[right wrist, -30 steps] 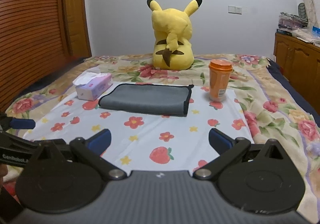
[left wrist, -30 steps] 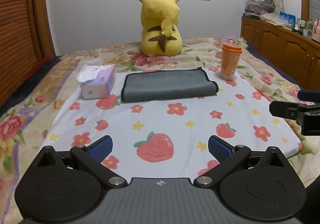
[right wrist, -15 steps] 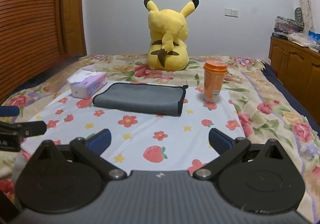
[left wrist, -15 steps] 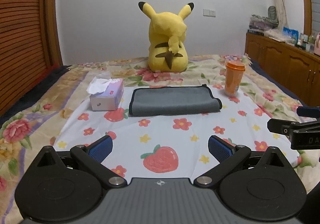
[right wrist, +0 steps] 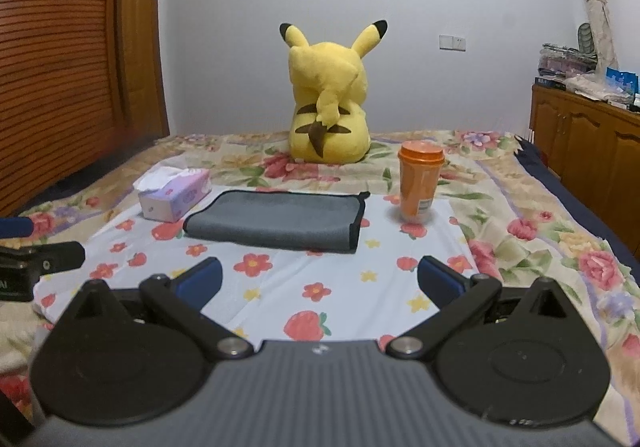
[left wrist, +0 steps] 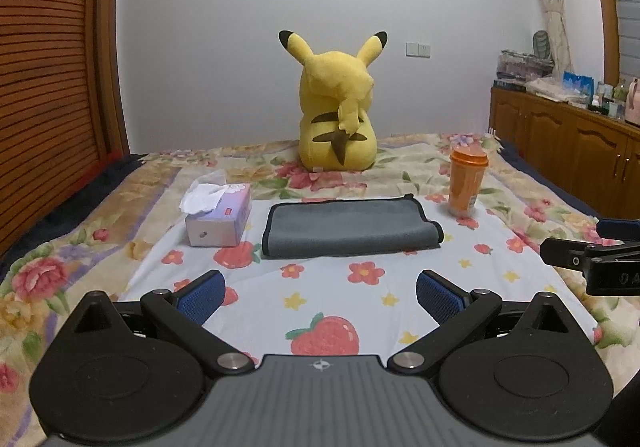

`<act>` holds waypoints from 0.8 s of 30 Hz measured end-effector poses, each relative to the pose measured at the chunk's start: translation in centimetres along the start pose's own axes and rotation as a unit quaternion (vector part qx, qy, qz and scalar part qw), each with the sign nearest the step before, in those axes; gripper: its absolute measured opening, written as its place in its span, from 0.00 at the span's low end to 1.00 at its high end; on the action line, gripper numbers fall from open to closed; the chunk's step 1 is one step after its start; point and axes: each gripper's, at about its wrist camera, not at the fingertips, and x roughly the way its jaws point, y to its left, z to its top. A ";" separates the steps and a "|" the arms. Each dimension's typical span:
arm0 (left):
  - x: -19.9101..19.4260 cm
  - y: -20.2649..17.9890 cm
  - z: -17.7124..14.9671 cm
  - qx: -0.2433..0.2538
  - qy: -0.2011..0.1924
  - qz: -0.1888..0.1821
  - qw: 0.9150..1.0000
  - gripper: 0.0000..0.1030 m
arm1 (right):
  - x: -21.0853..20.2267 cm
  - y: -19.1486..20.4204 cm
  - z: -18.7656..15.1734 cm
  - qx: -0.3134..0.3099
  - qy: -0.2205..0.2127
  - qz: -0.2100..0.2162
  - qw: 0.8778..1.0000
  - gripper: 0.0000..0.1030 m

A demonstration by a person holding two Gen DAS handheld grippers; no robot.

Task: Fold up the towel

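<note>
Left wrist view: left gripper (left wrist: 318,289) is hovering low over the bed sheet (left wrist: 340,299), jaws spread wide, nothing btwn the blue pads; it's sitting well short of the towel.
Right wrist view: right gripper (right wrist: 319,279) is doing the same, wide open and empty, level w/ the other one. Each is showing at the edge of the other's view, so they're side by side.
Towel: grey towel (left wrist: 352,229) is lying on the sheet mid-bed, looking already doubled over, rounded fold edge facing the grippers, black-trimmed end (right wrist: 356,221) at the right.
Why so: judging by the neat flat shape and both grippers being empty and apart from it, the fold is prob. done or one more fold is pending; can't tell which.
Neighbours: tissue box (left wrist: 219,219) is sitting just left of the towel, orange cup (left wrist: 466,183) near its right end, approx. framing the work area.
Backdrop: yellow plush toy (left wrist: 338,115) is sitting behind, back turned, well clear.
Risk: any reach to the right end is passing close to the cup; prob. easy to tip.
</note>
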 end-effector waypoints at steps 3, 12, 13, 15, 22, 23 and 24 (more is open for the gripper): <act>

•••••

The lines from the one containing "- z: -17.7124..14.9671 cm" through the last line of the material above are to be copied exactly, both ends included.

  - z: -17.7124..14.9671 cm
  - qx: -0.2433..0.2538
  - qy: -0.2011..0.1924
  - qz: -0.1888..0.1821
  - qw: 0.9150..1.0000
  - gripper: 0.0000..0.1030 m
arm1 (right):
  - x: -21.0853..20.2267 cm
  - y: -19.1486..20.4204 cm
  - z: -18.7656..15.1734 cm
  - qx: -0.3134..0.3099
  - qy: -0.2205..0.2127
  - qz: -0.2100..0.2162
  - qw: 0.8778..1.0000
  - gripper: 0.0000..0.1030 m

A demonstration by a person holding two Gen DAS handheld grippers; no robot.

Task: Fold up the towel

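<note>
Left wrist view: left gripper (left wrist: 318,289) is hovering low over the bed sheet (left wrist: 340,299), jaws spread wide, nothing btwn the blue pads; it's sitting well short of the towel.
Right wrist view: right gripper (right wrist: 319,279) is doing the same, wide open and empty, level w/ the other one. Each is showing at the edge of the other's view, so they're side by side.
Towel: grey towel (left wrist: 352,229) is lying on the sheet mid-bed, looking already doubled over, rounded fold edge facing the grippers, black-trimmed end (right wrist: 356,221) at the right.
Why so: judging by the neat flat shape and both grippers being empty and apart from it, the fold is prob. done or one more fold is pending; can't tell which.
Neighbours: tissue box (left wrist: 219,219) is sitting just left of the towel, orange cup (left wrist: 466,183) near its right end, approx. framing the work area.
Backdrop: yellow plush toy (left wrist: 338,115) is sitting behind, back turned, well clear.
Risk: any reach to the right end is passing close to the cup; prob. easy to tip.
</note>
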 end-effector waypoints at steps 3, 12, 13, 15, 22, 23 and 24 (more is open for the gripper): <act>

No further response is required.